## How to complete this task
The data is to be retyped in full, exactly.

## Input data
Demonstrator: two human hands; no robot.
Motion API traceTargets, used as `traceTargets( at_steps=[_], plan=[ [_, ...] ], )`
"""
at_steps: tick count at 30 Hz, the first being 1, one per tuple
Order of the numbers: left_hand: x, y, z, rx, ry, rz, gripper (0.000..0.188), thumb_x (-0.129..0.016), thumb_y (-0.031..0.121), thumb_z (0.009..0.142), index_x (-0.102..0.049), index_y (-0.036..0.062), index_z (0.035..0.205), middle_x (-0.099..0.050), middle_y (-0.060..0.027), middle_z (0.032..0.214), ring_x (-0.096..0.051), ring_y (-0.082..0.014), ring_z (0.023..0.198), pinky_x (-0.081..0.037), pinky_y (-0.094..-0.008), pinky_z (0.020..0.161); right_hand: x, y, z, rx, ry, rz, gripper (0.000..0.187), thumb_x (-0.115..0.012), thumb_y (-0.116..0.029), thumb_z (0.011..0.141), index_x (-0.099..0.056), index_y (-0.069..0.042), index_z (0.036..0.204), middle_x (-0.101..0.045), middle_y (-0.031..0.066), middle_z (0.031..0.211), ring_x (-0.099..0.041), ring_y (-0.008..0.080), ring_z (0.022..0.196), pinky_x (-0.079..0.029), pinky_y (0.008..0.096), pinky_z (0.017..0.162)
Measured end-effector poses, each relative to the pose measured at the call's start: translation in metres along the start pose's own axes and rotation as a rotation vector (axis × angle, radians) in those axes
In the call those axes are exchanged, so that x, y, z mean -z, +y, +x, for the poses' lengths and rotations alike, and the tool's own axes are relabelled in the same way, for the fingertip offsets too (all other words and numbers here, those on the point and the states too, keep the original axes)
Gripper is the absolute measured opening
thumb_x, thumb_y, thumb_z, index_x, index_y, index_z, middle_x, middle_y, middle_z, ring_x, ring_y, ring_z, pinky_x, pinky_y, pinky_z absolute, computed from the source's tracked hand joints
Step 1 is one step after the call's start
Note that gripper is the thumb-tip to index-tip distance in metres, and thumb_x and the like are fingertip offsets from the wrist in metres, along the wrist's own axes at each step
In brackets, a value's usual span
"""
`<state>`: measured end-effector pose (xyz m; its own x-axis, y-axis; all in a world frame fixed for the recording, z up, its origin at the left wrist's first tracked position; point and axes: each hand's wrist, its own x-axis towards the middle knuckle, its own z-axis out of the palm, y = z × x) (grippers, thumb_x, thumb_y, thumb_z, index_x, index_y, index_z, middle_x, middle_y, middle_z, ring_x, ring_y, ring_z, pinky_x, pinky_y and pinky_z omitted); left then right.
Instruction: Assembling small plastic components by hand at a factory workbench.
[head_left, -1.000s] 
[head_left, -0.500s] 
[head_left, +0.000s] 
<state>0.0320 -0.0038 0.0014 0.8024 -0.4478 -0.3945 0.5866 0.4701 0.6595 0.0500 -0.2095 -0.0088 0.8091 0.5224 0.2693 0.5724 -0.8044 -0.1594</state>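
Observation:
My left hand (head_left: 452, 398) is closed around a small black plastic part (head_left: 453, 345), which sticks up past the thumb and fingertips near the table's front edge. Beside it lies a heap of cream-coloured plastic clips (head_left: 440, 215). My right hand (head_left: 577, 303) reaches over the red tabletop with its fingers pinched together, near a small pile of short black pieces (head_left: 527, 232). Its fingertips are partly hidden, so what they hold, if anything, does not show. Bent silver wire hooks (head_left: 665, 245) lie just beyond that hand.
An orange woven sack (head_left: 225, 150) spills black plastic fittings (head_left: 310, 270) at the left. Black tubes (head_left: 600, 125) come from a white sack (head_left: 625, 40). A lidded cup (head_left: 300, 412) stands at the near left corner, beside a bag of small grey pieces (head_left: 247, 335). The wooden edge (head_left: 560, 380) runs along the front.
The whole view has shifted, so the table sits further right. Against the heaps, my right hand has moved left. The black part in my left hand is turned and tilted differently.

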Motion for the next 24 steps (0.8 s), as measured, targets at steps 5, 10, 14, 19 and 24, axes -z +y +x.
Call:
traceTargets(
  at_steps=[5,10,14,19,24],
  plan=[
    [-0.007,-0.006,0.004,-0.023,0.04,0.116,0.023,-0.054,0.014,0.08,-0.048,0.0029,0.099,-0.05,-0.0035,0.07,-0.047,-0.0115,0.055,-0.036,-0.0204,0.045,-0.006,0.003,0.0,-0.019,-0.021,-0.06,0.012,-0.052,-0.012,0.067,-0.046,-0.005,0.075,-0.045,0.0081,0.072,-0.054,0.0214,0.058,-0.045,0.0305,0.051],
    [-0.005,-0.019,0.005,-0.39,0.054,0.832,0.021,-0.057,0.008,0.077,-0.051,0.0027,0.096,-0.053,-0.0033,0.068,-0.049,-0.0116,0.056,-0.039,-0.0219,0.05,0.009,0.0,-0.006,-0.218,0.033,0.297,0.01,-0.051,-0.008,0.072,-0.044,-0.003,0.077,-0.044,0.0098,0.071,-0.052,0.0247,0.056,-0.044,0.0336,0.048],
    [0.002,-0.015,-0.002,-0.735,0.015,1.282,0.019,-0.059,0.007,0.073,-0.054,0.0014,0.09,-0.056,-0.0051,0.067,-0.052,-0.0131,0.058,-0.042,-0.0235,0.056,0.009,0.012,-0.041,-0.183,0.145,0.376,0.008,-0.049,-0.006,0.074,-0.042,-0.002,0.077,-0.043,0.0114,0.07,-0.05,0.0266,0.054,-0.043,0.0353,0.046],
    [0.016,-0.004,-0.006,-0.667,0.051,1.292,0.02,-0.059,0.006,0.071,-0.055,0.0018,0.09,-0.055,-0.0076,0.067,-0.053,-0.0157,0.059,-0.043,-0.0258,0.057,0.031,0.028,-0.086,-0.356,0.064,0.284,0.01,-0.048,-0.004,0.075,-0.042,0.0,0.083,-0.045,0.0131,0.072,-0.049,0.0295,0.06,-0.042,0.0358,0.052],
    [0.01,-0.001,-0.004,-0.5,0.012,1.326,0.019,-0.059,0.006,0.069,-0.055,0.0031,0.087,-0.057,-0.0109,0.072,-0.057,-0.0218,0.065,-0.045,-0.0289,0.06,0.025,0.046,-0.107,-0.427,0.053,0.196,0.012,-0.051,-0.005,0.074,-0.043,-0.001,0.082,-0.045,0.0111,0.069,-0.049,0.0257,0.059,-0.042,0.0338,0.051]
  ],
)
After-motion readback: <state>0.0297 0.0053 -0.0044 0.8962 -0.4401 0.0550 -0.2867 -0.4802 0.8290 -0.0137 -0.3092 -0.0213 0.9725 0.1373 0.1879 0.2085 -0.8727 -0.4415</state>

## Completed task
Demonstrator: two human hands; no robot.
Motion API traceTargets, used as `traceTargets( at_steps=[_], plan=[ [_, ...] ], )`
"""
at_steps: tick count at 30 Hz, the first being 1, one per tuple
Order of the numbers: left_hand: x, y, z, rx, ry, rz, gripper (0.000..0.188), thumb_x (-0.129..0.016), thumb_y (-0.031..0.121), thumb_z (0.009..0.142), index_x (-0.102..0.049), index_y (-0.036..0.062), index_z (0.035..0.205), middle_x (-0.099..0.050), middle_y (-0.060..0.027), middle_z (0.032..0.214), ring_x (-0.096..0.051), ring_y (-0.082..0.014), ring_z (0.023..0.198), pinky_x (-0.081..0.037), pinky_y (-0.094..-0.008), pinky_z (0.020..0.161); right_hand: x, y, z, rx, ry, rz, gripper (0.000..0.187), thumb_x (-0.115..0.012), thumb_y (-0.116..0.029), thumb_z (0.011..0.141), index_x (-0.099..0.056), index_y (-0.069..0.042), index_z (0.036..0.204), middle_x (-0.101..0.045), middle_y (-0.031..0.066), middle_z (0.031..0.211), ring_x (-0.099..0.041), ring_y (-0.008..0.080), ring_z (0.022..0.196), pinky_x (-0.079..0.029), pinky_y (0.008..0.096), pinky_z (0.017..0.162)
Measured end-effector poses, each relative to the pose measured at the call's start: translation in metres along the start pose's own axes and rotation as a rotation vector (axis × angle, radians) in those axes
In the call those axes are exchanged, so that x, y, z mean -z, +y, +x, for the poses' lengths and rotations alike, and the tool's own axes are relabelled in the same way, for the fingertip offsets too (all other words and numbers here, those on the point and the states too, keep the original axes)
Gripper is the absolute measured opening
thumb_x, thumb_y, thumb_z, index_x, index_y, index_z, middle_x, middle_y, middle_z, ring_x, ring_y, ring_z, pinky_x, pinky_y, pinky_z absolute, computed from the source's tracked hand joints
Step 1 is one step after the call's start
Note that gripper is the thumb-tip to index-tip distance in metres, and thumb_x and the like are fingertip offsets from the wrist in metres, along the wrist's own axes at each step
In brackets, a value's usual span
"""
`<state>`: measured end-effector pose (xyz m; its own x-axis, y-axis; all in a world frame fixed for the recording, z up, its origin at the left wrist's first tracked position; point and axes: each hand's wrist, its own x-axis towards the middle knuckle, its own z-axis out of the palm, y = z × x) (grippers, thumb_x, thumb_y, thumb_z, index_x, index_y, index_z, middle_x, middle_y, middle_z, ring_x, ring_y, ring_z, pinky_x, pinky_y and pinky_z omitted); left then right.
Instruction: Assembling small plastic components by hand at a factory workbench.
[head_left, -1.000s] 
[head_left, -0.500s] 
[head_left, +0.000s] 
<state>0.0320 -0.0038 0.0014 0.8024 -0.4478 -0.3945 0.5866 0.4701 0.6595 0.0500 -0.2095 -0.0088 0.8091 0.5224 0.2693 0.5724 -0.8044 -0.1594</state>
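Observation:
My left hand (head_left: 452, 398) is closed around a small black plastic part (head_left: 453, 345), which sticks up past the thumb and fingertips near the table's front edge. Beside it lies a heap of cream-coloured plastic clips (head_left: 440, 215). My right hand (head_left: 577, 303) reaches over the red tabletop with its fingers pinched together, near a small pile of short black pieces (head_left: 527, 232). Its fingertips are partly hidden, so what they hold, if anything, does not show. Bent silver wire hooks (head_left: 665, 245) lie just beyond that hand.
An orange woven sack (head_left: 225, 150) spills black plastic fittings (head_left: 310, 270) at the left. Black tubes (head_left: 600, 125) come from a white sack (head_left: 625, 40). A lidded cup (head_left: 300, 412) stands at the near left corner, beside a bag of small grey pieces (head_left: 247, 335). The wooden edge (head_left: 560, 380) runs along the front.
The whole view has shifted, so the table sits further right. Against the heaps, my right hand has moved left. The black part in my left hand is turned and tilted differently.
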
Motion for the next 24 steps (0.8 s), as measured, targets at steps 5, 10, 14, 19 and 24, axes -z +y +x.
Call:
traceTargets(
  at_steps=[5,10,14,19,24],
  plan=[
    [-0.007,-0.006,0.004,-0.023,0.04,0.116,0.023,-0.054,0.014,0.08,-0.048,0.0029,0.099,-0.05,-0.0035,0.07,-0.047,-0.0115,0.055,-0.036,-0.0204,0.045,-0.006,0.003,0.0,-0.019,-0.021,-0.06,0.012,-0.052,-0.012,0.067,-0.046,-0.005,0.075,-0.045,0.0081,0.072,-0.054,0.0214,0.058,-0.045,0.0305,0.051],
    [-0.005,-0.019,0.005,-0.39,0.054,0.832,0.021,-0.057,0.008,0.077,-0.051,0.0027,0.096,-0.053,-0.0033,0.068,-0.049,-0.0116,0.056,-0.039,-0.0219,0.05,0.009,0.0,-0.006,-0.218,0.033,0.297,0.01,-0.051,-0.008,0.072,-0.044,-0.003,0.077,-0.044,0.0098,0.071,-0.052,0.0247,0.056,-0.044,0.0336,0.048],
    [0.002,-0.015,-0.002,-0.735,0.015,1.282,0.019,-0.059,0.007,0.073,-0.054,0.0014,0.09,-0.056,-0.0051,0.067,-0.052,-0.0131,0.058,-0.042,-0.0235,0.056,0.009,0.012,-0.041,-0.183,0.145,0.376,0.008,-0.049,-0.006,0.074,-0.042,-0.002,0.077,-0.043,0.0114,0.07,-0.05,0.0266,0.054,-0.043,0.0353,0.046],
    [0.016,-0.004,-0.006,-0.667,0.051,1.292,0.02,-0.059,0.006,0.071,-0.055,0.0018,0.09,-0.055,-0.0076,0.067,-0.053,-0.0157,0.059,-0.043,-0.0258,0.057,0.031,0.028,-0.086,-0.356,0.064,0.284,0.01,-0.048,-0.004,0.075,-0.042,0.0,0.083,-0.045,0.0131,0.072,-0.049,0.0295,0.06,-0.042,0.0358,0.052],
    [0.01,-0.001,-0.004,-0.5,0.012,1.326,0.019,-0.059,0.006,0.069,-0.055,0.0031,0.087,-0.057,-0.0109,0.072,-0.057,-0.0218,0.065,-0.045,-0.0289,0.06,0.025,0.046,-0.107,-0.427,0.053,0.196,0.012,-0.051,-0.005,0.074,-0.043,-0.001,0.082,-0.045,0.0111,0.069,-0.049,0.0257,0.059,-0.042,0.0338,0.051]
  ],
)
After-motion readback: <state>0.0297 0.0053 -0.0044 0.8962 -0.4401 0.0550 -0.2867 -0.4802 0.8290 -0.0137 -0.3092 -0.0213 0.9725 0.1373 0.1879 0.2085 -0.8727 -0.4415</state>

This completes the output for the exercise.